▸ What you should do
Your answer must be every line of the data below that holds the string "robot", copied exactly.

Top of Materials provided

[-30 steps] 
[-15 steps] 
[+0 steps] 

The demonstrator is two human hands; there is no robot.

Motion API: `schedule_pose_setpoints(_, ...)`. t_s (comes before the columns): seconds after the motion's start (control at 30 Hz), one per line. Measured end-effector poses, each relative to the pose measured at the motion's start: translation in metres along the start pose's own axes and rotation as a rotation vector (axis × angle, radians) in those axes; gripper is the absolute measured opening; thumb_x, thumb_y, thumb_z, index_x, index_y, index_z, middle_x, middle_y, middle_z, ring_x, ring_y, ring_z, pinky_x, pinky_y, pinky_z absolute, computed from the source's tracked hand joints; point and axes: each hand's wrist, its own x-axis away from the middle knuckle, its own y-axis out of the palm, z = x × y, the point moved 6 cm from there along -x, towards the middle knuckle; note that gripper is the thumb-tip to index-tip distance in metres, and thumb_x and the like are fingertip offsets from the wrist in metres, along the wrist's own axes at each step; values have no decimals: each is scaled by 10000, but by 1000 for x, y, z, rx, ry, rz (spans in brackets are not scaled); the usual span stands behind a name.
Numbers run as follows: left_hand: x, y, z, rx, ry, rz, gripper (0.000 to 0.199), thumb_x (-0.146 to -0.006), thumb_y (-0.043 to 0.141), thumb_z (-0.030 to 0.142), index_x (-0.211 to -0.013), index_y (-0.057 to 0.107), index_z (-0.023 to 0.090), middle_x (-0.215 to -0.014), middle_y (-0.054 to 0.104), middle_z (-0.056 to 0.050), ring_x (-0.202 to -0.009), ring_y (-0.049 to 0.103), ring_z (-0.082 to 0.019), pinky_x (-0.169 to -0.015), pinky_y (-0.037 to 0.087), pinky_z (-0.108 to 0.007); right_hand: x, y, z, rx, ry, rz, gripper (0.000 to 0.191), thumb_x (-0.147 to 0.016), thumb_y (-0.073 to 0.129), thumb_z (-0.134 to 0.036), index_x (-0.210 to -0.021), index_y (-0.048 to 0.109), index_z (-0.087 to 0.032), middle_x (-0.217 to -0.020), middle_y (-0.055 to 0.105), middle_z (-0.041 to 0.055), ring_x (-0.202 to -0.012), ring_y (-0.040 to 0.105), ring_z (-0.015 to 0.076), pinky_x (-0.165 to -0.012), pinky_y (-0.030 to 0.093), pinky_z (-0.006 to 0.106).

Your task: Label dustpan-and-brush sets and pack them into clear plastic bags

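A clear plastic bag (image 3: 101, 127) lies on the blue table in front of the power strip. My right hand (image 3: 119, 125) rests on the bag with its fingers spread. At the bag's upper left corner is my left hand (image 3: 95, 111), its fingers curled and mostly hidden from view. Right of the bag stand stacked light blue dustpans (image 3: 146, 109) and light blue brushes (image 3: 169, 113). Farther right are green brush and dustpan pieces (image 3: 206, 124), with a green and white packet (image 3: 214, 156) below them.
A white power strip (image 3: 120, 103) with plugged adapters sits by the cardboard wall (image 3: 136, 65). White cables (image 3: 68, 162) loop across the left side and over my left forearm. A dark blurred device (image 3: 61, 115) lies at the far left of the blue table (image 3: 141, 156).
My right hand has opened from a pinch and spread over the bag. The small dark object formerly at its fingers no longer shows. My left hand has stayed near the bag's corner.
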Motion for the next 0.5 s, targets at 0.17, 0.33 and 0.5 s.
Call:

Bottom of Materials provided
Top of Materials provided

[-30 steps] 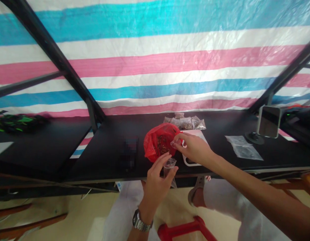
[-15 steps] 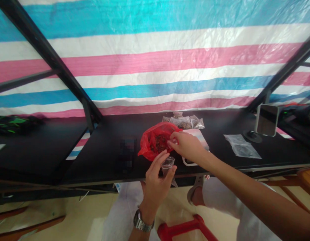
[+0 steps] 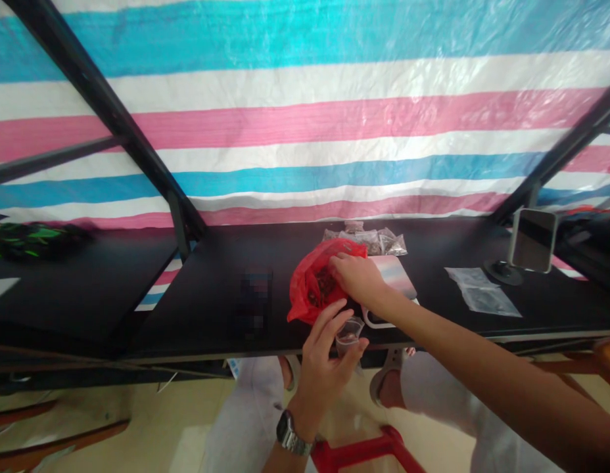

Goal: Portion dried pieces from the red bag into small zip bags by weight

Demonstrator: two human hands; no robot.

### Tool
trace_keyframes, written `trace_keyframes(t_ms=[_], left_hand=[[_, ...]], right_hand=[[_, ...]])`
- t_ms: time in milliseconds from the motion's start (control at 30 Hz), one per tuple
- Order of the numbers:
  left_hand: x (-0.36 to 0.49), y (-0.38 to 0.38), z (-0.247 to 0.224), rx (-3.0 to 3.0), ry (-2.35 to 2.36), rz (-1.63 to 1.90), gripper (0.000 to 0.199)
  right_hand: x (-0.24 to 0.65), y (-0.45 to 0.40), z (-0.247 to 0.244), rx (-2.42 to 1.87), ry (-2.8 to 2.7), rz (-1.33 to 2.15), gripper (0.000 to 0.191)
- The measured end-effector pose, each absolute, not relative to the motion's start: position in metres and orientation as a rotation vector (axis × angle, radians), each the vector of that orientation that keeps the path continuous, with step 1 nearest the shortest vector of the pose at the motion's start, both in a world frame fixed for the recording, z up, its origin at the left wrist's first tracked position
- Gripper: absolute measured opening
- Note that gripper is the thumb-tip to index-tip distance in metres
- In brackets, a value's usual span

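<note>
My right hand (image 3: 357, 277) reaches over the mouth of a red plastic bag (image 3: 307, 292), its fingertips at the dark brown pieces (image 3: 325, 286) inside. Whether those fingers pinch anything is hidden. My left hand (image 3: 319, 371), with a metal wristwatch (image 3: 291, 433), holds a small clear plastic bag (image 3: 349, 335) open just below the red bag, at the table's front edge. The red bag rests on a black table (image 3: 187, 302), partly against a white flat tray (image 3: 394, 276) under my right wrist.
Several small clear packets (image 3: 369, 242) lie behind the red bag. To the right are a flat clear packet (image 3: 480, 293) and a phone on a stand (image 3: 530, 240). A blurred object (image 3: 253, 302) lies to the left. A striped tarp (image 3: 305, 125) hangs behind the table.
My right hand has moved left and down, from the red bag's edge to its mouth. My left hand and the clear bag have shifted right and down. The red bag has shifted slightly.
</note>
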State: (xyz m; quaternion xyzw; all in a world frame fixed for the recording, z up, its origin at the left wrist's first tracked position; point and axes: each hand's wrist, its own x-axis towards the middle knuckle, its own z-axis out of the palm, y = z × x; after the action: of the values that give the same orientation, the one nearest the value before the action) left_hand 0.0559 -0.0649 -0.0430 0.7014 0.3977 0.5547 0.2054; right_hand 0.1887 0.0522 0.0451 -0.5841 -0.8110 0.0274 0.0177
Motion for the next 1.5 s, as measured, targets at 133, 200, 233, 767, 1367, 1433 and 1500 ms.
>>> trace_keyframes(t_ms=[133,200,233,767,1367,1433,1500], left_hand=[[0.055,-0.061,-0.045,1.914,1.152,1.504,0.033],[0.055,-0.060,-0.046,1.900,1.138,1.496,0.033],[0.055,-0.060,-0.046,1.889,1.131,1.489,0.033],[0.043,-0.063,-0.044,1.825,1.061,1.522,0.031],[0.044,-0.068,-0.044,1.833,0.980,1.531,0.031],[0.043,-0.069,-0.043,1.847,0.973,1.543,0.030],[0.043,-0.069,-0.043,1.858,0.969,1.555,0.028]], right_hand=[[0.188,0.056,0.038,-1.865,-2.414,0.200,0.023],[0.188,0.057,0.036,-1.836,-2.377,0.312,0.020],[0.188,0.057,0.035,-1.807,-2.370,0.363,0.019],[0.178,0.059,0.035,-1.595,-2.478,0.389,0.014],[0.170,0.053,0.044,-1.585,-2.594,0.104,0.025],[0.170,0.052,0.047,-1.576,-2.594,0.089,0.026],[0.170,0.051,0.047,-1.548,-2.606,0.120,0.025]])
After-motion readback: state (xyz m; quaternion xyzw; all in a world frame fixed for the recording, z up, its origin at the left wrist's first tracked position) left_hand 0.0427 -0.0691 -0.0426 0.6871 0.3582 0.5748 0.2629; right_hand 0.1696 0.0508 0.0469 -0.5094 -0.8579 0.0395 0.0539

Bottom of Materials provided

▸ Answer section
The demonstrator is two human hands; there is no robot.
Demonstrator: two human hands; no robot.

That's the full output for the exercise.